It’s rare for a musician, or group of musicians to still have noteworthy things to say on their sixteenth album, but for perennial avant rock and rollers Nick Cave and the Bad Seeds, all it takes is the pain in your heart to explore some of the darker terrains the band has ever wandered to. The background on the lonesomeness filling the album is a theme that cuts to the core of a human: The loss of a child unexpectedly. I won’t go into the details, but during the work on Skeleton Tree, Cave’s son was lost to the world of the dead.
This knowledge helps to understand the record in a more heartfelt way. Over and over through the record, theme’s of loss, regret and the knowledge that someone close has left your world are mentioned. Some are more obvious than others, such as Cave singing “With my Voice I am calling you,” over the run-time of album opener Jesus Alone. Track after track is stark and pale, and except for track two the album never get’s even remotely upbeat or fast paced. Tragically this is an album of profound loss but it also helps to heal.

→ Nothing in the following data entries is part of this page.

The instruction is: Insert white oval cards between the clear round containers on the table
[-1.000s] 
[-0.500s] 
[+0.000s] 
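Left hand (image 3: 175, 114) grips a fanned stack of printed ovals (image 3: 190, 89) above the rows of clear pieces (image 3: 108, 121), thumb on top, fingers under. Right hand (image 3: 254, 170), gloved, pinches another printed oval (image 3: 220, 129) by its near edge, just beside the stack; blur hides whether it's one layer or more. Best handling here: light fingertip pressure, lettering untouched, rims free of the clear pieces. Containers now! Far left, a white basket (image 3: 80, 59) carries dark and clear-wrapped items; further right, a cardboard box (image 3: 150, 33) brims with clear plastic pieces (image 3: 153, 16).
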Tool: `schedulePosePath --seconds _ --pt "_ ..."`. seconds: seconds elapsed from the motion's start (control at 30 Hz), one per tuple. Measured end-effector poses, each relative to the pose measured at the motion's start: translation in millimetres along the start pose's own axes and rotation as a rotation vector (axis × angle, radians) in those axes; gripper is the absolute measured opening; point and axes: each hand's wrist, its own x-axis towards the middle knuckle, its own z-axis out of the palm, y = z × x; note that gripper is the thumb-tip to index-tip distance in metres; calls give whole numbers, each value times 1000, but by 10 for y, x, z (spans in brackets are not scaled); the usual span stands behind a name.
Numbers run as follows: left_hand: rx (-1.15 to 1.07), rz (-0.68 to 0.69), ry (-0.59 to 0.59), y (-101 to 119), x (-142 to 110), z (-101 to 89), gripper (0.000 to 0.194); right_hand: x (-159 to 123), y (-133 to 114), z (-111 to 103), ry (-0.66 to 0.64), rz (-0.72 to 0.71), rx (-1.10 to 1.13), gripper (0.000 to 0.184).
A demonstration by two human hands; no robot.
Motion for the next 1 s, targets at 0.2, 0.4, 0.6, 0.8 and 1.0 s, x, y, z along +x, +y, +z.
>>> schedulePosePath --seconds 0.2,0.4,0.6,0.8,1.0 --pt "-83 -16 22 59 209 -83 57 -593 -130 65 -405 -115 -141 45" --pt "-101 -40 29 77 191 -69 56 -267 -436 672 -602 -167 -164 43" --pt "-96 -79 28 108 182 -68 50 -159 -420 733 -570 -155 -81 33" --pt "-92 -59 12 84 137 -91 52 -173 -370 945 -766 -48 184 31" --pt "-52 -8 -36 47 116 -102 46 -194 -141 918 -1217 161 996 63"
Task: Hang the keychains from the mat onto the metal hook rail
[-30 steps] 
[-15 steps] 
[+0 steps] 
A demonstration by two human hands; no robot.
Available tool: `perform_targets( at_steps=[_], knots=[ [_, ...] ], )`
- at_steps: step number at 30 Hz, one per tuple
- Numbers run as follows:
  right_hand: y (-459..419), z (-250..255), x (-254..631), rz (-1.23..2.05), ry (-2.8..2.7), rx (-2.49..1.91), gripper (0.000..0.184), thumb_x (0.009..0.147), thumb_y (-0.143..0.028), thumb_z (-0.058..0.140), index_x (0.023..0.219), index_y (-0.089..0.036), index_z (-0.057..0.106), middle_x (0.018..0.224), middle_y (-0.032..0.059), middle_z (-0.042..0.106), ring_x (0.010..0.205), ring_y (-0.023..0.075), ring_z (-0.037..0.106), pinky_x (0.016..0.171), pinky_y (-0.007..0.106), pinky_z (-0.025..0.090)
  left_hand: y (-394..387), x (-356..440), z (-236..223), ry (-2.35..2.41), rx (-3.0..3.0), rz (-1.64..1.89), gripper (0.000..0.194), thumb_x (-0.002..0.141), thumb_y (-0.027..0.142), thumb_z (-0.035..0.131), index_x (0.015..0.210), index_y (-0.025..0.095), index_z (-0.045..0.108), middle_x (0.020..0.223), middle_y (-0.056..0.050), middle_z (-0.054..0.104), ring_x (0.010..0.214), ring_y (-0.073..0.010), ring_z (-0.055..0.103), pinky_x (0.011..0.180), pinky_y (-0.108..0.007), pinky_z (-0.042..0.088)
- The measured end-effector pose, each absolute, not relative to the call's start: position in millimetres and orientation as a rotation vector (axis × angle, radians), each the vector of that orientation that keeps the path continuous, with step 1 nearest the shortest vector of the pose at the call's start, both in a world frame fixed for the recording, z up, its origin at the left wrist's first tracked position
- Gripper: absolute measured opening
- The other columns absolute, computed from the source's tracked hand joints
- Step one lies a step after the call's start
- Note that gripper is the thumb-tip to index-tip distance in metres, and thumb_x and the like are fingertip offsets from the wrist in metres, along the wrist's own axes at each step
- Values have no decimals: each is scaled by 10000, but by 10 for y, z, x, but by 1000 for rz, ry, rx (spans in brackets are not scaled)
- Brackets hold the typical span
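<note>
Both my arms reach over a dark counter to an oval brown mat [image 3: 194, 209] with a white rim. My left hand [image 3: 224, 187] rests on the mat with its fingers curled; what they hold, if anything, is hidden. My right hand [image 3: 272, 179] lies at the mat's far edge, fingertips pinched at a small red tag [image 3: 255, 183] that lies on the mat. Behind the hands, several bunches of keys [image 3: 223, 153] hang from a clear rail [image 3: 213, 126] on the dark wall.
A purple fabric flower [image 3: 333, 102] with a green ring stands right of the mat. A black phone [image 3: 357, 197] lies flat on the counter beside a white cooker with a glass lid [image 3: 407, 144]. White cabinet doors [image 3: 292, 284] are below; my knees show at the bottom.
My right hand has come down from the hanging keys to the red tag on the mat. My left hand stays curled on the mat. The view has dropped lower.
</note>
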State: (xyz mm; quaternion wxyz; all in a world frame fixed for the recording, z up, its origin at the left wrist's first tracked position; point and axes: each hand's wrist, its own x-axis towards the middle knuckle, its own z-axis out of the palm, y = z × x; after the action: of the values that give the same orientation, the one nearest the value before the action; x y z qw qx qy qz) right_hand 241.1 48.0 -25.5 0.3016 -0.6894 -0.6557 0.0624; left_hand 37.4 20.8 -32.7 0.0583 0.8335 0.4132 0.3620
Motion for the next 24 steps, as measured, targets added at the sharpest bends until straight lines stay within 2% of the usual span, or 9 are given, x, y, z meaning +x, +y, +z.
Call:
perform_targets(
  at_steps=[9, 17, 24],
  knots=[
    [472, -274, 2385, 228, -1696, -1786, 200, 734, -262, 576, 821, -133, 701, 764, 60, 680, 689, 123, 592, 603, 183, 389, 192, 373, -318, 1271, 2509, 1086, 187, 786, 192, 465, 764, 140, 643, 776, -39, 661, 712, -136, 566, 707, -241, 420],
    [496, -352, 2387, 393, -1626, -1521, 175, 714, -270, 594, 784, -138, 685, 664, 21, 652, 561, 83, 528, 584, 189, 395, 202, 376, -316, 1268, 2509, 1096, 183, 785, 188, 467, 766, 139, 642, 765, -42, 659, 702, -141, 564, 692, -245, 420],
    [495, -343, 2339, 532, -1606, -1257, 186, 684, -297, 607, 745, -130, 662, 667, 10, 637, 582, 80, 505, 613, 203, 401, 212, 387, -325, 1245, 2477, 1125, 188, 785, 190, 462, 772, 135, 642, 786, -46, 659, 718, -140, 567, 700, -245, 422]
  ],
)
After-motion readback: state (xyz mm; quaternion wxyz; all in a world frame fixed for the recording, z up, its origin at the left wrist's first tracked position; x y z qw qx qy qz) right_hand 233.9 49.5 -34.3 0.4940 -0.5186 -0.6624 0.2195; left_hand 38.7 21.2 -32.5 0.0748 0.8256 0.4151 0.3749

We’ve all lost, and many times music has saved me from darkness, but even though I’m very happy in my current stance in life, you can still relate to the palpable pain permeating through the record.
Girl in Amber, track three is perhaps the saddest. With only Cave’s voice, a somber tone runs throughout, and it’s almost like listening to an album set in the afterlife by a person who doesn’t belong there. Trust me, this isn’t an album for a dinner party, or any party for that matter, but it’s one of the better tragic records I’ve ever heard. For me it’s up there with “Hospice” by the Antlers as a profoundly full record of music indentured to loss and pain. It’s also another solid example of why after so many years, this band is still continuing to make music that can be many things, whether filled with anger, sadness, or in your face aggression and swagger. Give it a listen, but make sure you don’t have anything to do the rest of the day.